_WORK REQUEST_
Nothing but an exact copy of the data should be output.

════════

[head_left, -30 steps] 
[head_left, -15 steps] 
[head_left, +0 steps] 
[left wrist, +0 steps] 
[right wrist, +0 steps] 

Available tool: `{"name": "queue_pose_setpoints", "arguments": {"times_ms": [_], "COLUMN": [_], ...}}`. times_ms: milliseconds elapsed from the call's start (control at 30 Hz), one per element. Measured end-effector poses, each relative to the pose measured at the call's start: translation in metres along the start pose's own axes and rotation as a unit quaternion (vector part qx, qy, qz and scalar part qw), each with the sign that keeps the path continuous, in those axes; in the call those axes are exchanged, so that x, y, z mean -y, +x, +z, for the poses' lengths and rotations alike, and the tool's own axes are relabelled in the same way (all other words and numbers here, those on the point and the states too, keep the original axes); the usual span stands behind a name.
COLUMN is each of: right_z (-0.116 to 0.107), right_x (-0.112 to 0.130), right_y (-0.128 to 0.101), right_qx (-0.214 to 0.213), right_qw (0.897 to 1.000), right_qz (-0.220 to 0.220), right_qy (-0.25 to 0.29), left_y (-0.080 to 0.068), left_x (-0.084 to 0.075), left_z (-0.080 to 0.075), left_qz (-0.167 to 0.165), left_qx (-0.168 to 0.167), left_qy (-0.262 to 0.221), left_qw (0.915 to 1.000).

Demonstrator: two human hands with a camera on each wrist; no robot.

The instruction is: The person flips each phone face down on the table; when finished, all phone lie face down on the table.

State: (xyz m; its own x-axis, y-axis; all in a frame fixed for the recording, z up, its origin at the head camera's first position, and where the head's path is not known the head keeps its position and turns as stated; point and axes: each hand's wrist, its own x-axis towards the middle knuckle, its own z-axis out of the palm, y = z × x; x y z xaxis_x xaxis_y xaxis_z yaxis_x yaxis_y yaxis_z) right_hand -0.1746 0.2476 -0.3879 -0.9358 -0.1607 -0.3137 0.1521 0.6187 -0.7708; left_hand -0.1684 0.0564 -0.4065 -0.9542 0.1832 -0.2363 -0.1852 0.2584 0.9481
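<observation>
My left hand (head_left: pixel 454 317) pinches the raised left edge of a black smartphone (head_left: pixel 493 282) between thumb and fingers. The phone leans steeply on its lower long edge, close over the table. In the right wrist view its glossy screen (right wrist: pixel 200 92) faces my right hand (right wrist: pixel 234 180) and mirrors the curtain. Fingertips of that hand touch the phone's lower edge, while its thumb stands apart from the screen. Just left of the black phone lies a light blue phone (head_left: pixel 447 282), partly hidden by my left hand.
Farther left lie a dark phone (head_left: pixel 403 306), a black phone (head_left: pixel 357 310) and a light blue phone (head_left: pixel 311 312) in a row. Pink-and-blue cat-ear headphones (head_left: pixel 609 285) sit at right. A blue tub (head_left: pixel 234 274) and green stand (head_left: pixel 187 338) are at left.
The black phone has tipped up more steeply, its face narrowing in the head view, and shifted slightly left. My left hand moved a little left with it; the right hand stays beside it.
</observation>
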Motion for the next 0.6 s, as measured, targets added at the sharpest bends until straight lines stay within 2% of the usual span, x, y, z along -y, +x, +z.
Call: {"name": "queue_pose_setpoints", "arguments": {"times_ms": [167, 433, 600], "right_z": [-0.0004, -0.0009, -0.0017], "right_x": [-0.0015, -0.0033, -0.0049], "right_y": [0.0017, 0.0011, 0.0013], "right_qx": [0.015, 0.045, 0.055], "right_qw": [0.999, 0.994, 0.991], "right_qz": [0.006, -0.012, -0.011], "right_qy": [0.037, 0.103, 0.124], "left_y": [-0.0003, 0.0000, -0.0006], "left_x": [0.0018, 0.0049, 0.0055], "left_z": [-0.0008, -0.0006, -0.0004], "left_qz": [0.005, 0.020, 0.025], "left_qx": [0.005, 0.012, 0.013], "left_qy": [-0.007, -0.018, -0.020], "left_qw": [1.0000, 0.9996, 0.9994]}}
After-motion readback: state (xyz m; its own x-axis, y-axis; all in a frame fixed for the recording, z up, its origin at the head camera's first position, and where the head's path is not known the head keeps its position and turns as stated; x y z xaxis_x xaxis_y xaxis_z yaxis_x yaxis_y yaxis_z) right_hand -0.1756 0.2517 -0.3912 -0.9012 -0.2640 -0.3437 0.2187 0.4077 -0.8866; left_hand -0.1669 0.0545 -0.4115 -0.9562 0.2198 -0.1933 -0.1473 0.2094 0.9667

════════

_WRITTEN RESPONSE_
[head_left, -30 steps] 
[head_left, -15 steps] 
[head_left, +0 steps] 
[left wrist, +0 steps] 
[right wrist, +0 steps] 

Available tool: `{"name": "queue_pose_setpoints", "arguments": {"times_ms": [_], "COLUMN": [_], ...}}`. times_ms: milliseconds elapsed from the call's start (control at 30 Hz), one per element. Measured end-effector poses, each relative to the pose measured at the call's start: translation in metres along the start pose's own axes and rotation as a unit quaternion (vector part qx, qy, qz and scalar part qw), each with the sign that keeps the path continuous, in those axes; in the call those axes are exchanged, so that x, y, z mean -y, +x, +z, for the poses' lengths and rotations alike, and the tool's own axes are relabelled in the same way (all other words and numbers here, those on the point and the states too, keep the original axes); the usual span stands behind a name.
COLUMN is each of: right_z (-0.116 to 0.107), right_x (-0.112 to 0.130), right_y (-0.128 to 0.101), right_qx (-0.214 to 0.213), right_qw (0.897 to 1.000), right_qz (-0.220 to 0.220), right_qy (-0.25 to 0.29), left_y (-0.080 to 0.068), left_x (-0.084 to 0.075), left_z (-0.080 to 0.075), left_qz (-0.167 to 0.165), left_qx (-0.168 to 0.167), left_qy (-0.262 to 0.221), left_qw (0.915 to 1.000).

Demonstrator: two human hands with a camera on each wrist; no robot.

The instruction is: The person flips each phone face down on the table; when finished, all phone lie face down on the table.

State: (xyz m; its own x-axis, y-axis; all in a frame fixed for the recording, z up, its origin at the head camera's first position, and where the head's path is not known the head keeps its position and turns as stated; point and axes: each hand's wrist, its own x-axis towards the middle knuckle, its own z-axis out of the palm, y = z × x; x y z xaxis_x xaxis_y xaxis_z yaxis_x yaxis_y yaxis_z) right_hand -0.1746 0.2476 -0.3879 -0.9358 -0.1607 -0.3137 0.1521 0.6187 -0.7708; left_hand -0.1684 0.0564 -0.4065 -0.9542 0.1832 -0.2363 -0.1852 0.2584 0.9481
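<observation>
My left hand (head_left: pixel 454 317) pinches the raised left edge of a black smartphone (head_left: pixel 493 282) between thumb and fingers. The phone leans steeply on its lower long edge, close over the table. In the right wrist view its glossy screen (right wrist: pixel 200 92) faces my right hand (right wrist: pixel 234 180) and mirrors the curtain. Fingertips of that hand touch the phone's lower edge, while its thumb stands apart from the screen. Just left of the black phone lies a light blue phone (head_left: pixel 447 282), partly hidden by my left hand.
Farther left lie a dark phone (head_left: pixel 403 306), a black phone (head_left: pixel 357 310) and a light blue phone (head_left: pixel 311 312) in a row. Pink-and-blue cat-ear headphones (head_left: pixel 609 285) sit at right. A blue tub (head_left: pixel 234 274) and green stand (head_left: pixel 187 338) are at left.
The black phone has tipped up more steeply, its face narrowing in the head view, and shifted slightly left. My left hand moved a little left with it; the right hand stays beside it.
</observation>
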Motion for the next 0.6 s, as measured, targets added at the sharpest bends until straight lines stay within 2% of the usual span, x, y, z along -y, +x, +z.
Call: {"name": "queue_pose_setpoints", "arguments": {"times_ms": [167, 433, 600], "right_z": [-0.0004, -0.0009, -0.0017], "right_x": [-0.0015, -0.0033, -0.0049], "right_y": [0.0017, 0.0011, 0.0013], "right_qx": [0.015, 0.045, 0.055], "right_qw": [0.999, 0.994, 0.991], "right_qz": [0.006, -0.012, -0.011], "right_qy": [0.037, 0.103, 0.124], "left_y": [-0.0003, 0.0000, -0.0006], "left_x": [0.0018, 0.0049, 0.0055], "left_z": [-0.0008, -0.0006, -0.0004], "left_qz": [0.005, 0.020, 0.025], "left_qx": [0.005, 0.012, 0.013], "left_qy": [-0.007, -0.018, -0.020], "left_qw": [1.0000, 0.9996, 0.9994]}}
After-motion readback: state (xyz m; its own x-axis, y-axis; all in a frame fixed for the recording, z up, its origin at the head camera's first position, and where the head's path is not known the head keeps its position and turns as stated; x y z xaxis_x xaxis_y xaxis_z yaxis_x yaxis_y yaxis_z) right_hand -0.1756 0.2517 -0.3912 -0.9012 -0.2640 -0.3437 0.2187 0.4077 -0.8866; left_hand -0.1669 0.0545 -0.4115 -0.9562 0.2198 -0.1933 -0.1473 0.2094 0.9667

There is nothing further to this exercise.